La dixième règle sera l’obligation de respecter l’environnement de la planète hôte. Mars est une planète fragile, en quelque sorte moribonde. Il n’est pas question de la brutaliser. Le passé des Terriens doit les inciter à ne pas recommencer le gâchis et les destructions perpétrés sur Terre. D’autre part, l’étude de Mars restera pendant très longtemps un objectif essentiel et précieux pour l’humanité. Il conviendra donc de préserver au maximum la virginité de ce nouveau monde. Ceci implique non seulement un recyclage aussi parfait que possible (principe de non-pollution) mais aussi le renoncement à tout projet de terraformation (toujours porté par l’hubris de quelques-uns de mes amis).

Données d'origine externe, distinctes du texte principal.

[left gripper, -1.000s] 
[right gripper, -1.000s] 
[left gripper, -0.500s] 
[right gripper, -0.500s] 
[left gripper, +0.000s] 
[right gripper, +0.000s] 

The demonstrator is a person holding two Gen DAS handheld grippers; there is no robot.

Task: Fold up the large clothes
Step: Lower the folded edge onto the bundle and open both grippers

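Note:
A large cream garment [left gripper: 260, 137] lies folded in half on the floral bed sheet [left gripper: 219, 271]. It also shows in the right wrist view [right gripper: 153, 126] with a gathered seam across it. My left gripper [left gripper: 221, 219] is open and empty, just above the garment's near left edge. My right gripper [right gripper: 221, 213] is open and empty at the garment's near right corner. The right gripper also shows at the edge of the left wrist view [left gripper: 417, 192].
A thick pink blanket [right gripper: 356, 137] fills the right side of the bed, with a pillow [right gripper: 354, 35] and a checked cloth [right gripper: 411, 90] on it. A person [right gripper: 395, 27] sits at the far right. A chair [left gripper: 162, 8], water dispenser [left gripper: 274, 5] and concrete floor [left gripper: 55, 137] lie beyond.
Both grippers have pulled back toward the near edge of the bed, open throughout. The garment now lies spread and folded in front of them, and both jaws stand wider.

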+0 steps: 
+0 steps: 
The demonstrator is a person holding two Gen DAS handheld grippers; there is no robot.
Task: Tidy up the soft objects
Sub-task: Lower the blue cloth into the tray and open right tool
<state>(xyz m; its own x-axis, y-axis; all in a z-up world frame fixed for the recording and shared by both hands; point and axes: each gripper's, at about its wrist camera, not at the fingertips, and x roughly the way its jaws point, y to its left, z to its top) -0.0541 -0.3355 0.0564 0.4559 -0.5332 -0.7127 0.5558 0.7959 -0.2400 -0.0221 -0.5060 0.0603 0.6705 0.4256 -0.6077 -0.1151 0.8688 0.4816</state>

Voici donc mes « dix-commandements ». Comme je ne prétends pas me comparer à l’auteur des originaux d’il y a près de quatre mille ans (cf. image à la Une), j’accepte leur discussion !

Image à la Une :

Détail du code des lois d’Hammourabi, daté d’environ 1750 avant JC, gravé sur une stèle taillée dans un monolithe de basalte de 2,25 mètres de haut (Musée du Louvre). On peut imaginer que les premiers Martiens auront à cœur de marquer leur arrivée sur leur nouvelle planète par un monument quelconque. Une stèle de ce genre serait une excellente idée (et il y a beaucoup de basalte sur Mars)! Voir photo de la stèle entière, ci-dessous. Crédit image : Mbzt — CC BY 3.0https://commons.wikimedia.org/w/index.php?curid=16931676

NB : Le code d’Hammourabi comprend 282 articles. Il n’est pas le premier code juridique. Le plus ancien dont nous ayons trace est celui du roi sumérien Ur-Nammu (vers 2100 avant JC) mais la stèle du roi babylonien Hammourabi est plus spectaculaire. En se plaçant strictement sur le plan du format, les fameux “Dix commandements” transmis par Moïse aux Hébreux (avant l’an 1000, peut-être vers 1300 avant J.C.), dans leur concision “lapidaire” ont évidemment beaucoup plus de force et devraient (comme ici) rester une source d’inspiration.